§ **Exercise requirements**
Give back the full data, unchanged and complete.

§ **Stored data**

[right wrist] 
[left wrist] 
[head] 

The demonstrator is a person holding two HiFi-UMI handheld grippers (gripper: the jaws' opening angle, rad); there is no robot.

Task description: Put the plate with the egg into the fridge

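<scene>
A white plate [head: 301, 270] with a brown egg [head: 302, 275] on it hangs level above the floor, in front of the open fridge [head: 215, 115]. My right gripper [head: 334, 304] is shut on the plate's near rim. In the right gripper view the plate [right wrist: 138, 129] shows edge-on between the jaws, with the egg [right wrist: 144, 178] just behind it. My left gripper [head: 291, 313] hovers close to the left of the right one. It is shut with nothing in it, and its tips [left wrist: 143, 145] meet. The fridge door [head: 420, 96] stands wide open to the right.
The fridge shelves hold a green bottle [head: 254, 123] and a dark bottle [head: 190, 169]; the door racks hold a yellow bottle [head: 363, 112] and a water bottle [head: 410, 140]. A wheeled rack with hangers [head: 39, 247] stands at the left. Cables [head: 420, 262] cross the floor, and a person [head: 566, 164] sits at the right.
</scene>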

§ **Output below**
[right wrist] 
[left wrist] 
[head] 

The demonstrator is a person holding two HiFi-UMI handheld grippers (gripper: the jaws' opening angle, rad); there is no robot.

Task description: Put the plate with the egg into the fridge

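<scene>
A white plate [head: 301, 270] with a brown egg [head: 302, 275] on it hangs level above the floor, in front of the open fridge [head: 215, 115]. My right gripper [head: 334, 304] is shut on the plate's near rim. In the right gripper view the plate [right wrist: 138, 129] shows edge-on between the jaws, with the egg [right wrist: 144, 178] just behind it. My left gripper [head: 291, 313] hovers close to the left of the right one. It is shut with nothing in it, and its tips [left wrist: 143, 145] meet. The fridge door [head: 420, 96] stands wide open to the right.
The fridge shelves hold a green bottle [head: 254, 123] and a dark bottle [head: 190, 169]; the door racks hold a yellow bottle [head: 363, 112] and a water bottle [head: 410, 140]. A wheeled rack with hangers [head: 39, 247] stands at the left. Cables [head: 420, 262] cross the floor, and a person [head: 566, 164] sits at the right.
</scene>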

That's the full output for the exercise.